PROMPT: Line by line, restate the listing below without any change.

DATASET EXCERPT:
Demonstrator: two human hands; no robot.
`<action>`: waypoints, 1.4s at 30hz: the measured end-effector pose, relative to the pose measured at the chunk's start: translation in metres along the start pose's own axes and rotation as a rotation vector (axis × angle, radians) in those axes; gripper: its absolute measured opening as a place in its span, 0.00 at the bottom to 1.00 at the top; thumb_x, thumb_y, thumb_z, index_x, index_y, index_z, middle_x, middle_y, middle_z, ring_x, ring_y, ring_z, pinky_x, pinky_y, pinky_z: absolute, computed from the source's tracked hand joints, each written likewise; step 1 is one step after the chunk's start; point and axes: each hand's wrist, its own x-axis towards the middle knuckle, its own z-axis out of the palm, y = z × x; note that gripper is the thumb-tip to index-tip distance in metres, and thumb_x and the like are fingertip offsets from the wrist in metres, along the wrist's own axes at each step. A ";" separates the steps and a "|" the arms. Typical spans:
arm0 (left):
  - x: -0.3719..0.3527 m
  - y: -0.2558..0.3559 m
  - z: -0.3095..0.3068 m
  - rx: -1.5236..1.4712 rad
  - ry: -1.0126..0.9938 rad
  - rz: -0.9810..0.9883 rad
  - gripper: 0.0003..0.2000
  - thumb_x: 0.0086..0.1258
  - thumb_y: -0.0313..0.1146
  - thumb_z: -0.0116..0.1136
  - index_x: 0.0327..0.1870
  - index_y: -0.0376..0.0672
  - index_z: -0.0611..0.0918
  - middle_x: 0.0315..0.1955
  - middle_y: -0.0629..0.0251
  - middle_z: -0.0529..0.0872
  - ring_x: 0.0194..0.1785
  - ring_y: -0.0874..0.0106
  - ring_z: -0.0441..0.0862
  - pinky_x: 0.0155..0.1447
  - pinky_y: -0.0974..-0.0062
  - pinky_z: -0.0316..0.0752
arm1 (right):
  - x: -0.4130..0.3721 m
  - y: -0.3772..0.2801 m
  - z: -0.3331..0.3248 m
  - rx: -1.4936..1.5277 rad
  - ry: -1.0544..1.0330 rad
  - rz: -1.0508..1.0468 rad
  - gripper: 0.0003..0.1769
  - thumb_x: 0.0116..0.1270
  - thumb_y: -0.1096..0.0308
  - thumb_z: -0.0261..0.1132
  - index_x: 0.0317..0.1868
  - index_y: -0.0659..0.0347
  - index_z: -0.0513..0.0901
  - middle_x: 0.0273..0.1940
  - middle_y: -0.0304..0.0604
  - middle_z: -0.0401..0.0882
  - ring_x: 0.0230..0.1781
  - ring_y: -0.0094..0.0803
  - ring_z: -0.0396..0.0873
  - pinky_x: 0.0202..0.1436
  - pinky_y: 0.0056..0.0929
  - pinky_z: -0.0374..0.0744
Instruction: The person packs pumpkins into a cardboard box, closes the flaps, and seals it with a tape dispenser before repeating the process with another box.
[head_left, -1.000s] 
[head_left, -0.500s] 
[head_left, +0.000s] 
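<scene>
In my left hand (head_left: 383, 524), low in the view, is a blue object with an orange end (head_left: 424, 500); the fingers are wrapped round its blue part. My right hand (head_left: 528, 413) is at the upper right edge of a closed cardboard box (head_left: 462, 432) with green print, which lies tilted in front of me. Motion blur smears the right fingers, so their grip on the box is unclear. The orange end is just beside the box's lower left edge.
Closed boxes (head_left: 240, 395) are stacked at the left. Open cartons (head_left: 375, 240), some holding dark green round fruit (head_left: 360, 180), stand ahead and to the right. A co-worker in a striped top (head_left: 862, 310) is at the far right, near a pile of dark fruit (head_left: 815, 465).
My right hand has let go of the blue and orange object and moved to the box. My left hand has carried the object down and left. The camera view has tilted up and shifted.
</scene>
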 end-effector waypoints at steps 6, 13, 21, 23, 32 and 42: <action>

FINISHED EXERCISE:
Demonstrator: two human hands; no robot.
`<action>`: waypoints, 1.4s at 30hz: the measured end-effector pose, relative to the pose measured at the chunk's start: translation in metres along the start pose's own axes and rotation as a rotation vector (axis × angle, radians) in those axes; gripper: its absolute measured opening as a place in its span, 0.00 at the bottom to 1.00 at the top; thumb_x, thumb_y, thumb_z, index_x, index_y, index_z, middle_x, middle_y, middle_z, ring_x, ring_y, ring_z, pinky_x, pinky_y, pinky_z: absolute, computed from the source's tracked hand joints, each written likewise; step 1 is one step after the chunk's start; point and axes: each hand's wrist, its own x-axis towards the middle knuckle, its own z-axis out of the palm, y = z × x; note that gripper is the thumb-tip to index-tip distance in metres, and thumb_x and the like are fingertip offsets from the wrist in metres, along the wrist's own axes at each step. A ";" separates the steps and a "|" the arms. Typical spans:
arm0 (left):
  - x: -0.3719..0.3527 m
  - y: -0.2558..0.3559 m
  - z: -0.3095..0.3068 m
  - rx: -1.5236..1.4712 rad
  - ry: -1.0126..0.9938 rad
  - rz: -0.9810..0.9883 rad
  - gripper: 0.0003..0.2000
  - thumb_x: 0.0086..0.1258
  - thumb_y: -0.0313..0.1146
  - thumb_z: -0.0116..0.1136
  - index_x: 0.0327..0.1870
  - index_y: -0.0376..0.0672
  - index_z: -0.0611..0.0918
  - middle_x: 0.0315..0.1955
  - middle_y: -0.0629..0.0251
  - middle_z: -0.0529..0.0872
  - ring_x: 0.0194..0.1785
  - ring_y: -0.0874..0.0106
  - ring_z: -0.0441..0.0862
  - pinky_x: 0.0155..0.1447
  - pinky_y: -0.0974..-0.0062
  - pinky_z: -0.0316..0.0752
arm1 (right):
  - x: -0.4130..0.3721 m
  - y: -0.3772..0.2801 m
  - z: -0.3331..0.3248 m
  - rx: -1.4936..1.5277 rad
  - ry: -1.0544..1.0330 rad
  - rz: -1.0508..1.0468 rad
  - gripper: 0.0003..0.1769
  - thumb_x: 0.0116..0.1270
  - thumb_y: -0.1096..0.0308
  - thumb_z: -0.0261..0.1132
  - index_x: 0.0317..0.1868
  - index_y: -0.0659..0.0347
  - index_z: -0.0513..0.0901
  - middle_x: 0.0273..0.1940
  - middle_y: -0.0304..0.0604
  - middle_z: -0.0401..0.0882
  - ring_x: 0.0230..0.1781
  - ring_y: -0.0094..0.0803
  - ring_z: -0.0396..0.0873
  - pinky_x: 0.0202..0.1436
  - pinky_y: 0.0056..0.0929
  - pinky_z: -0.0374..0.0744
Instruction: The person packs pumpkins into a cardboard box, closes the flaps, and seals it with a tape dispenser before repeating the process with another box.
[head_left, -1.000s] 
[head_left, -0.500s] 
[head_left, +0.000s] 
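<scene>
In my left hand (head_left: 383, 524), low in the view, is a blue object with an orange end (head_left: 424, 500); the fingers are wrapped round its blue part. My right hand (head_left: 528, 413) is at the upper right edge of a closed cardboard box (head_left: 462, 432) with green print, which lies tilted in front of me. Motion blur smears the right fingers, so their grip on the box is unclear. The orange end is just beside the box's lower left edge.
Closed boxes (head_left: 240, 395) are stacked at the left. Open cartons (head_left: 375, 240), some holding dark green round fruit (head_left: 360, 180), stand ahead and to the right. A co-worker in a striped top (head_left: 862, 310) is at the far right, near a pile of dark fruit (head_left: 815, 465).
My right hand has let go of the blue and orange object and moved to the box. My left hand has carried the object down and left. The camera view has tilted up and shifted.
</scene>
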 end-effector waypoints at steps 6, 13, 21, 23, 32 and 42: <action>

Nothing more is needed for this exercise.